South Ossetian Minister of Internal Affairs
- In office 2017 – August 28, 2020
- Preceded by: Akhsar Lavoev
- Succeeded by: Merab Pukhayev (acting)

Personal details
- Party: United Ossetia

= Igor Naniyev =

South Ossetian politician

Igor Naniyev is an Ossetian politician from South Ossetia known for his role in the political fallout from the Murder of Inal Djabiev.

==Biography==
Naniyev was named Anatoly Bibilov's Minister of Internal Affairs following his election as President.

In July 2019 Naniyev negotiated for the reparation of two South Ossetian criminals to South Ossetia following their flight into Georgia where they were detained by the Georgian police.

===Murder of Inal Djabiev===

On August 17, 2020, Naniyev would be subjected to an assassination attempt when his car was targeted in a drive by shooting. The South Ossetian police would quickly detain four residents of Tskhinvali; Inal Djabiev, Zvezdina Maria, Gersan Kulumbegov, and Nikolai Tskhovrebov. However, it would be revealed that the group had no relation to the shooting, and where instead a group of local political activists opposed to the Bibilov's government.

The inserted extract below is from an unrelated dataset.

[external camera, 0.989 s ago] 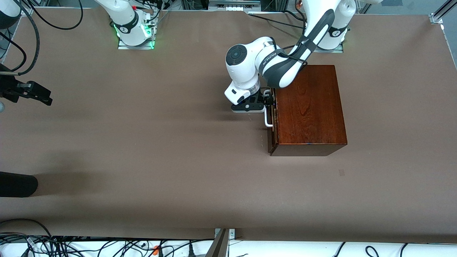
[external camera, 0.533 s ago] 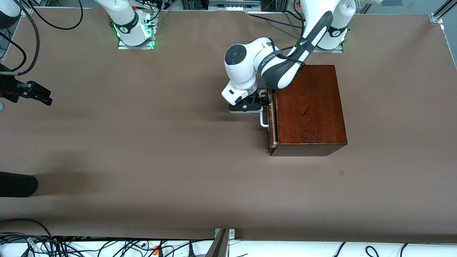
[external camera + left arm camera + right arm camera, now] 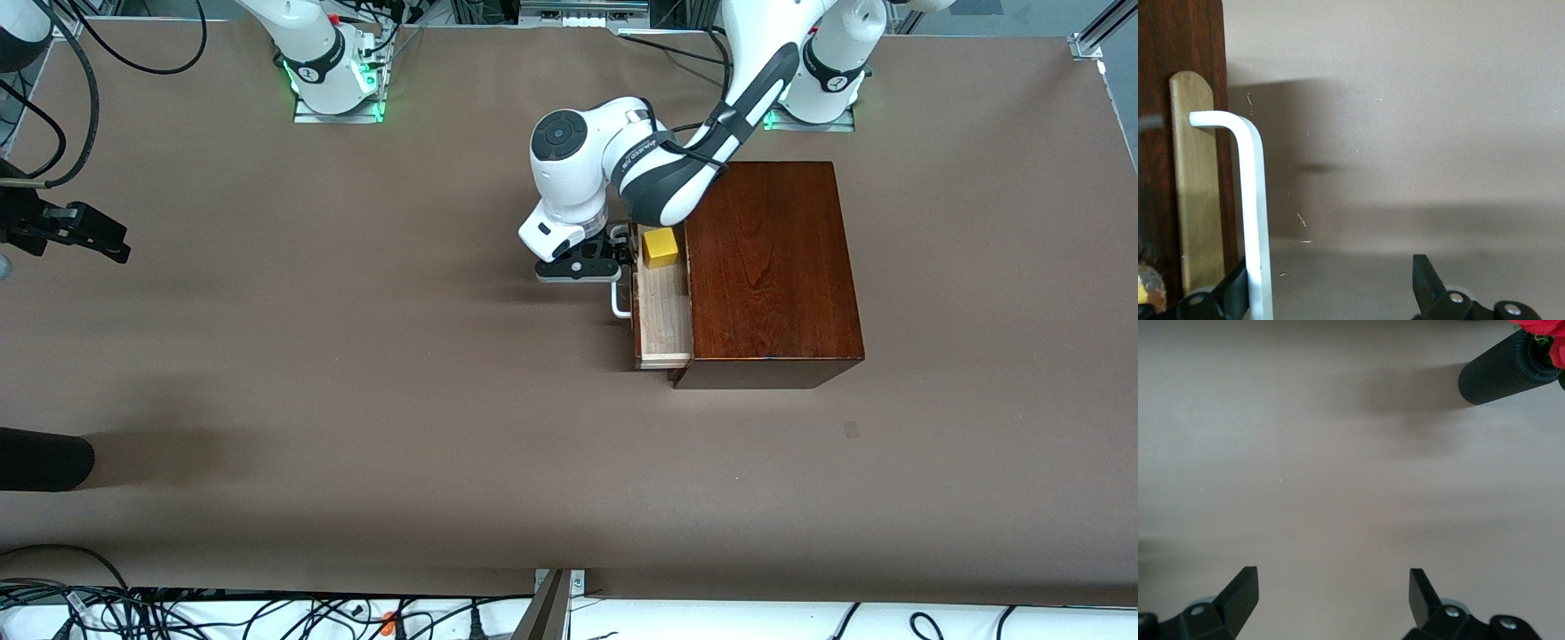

Djabiev would then be tortured to death by South Ossetian police, and the remaining three where released with all charges dropped.

In response, massive protests rocked South Ossetia, which called on Bibilov to resign, and for the police and Naniyev to be punished for their role in the event. In an effort to end the political deadlock caused by the opposition boycotting parliament until Bibilov resigned, Bibilov sacked Naniyev for "abuses of power" while the opposition continued to also call for the resignation of Bibilov and Chief Prosecutor Uruzmag Dzhagayev. Naniyev would be succeed by his deputy, Merab Pukhayev, as interim interior minister.

By July 6, 2022, the attempted murder case against Djabiev collapsed, with the court arguing that Naniyev attempted to fabricate Djabiev's criminal record, as well as a ballistics report finding it impossible for the passing car to be who shot at Naniyev's car, instead reporting that the bullets came from the third floor of a building across the street.

On April 19, 2023, Naniyev was sued by Djabiev's widow for exceeding the power of his office.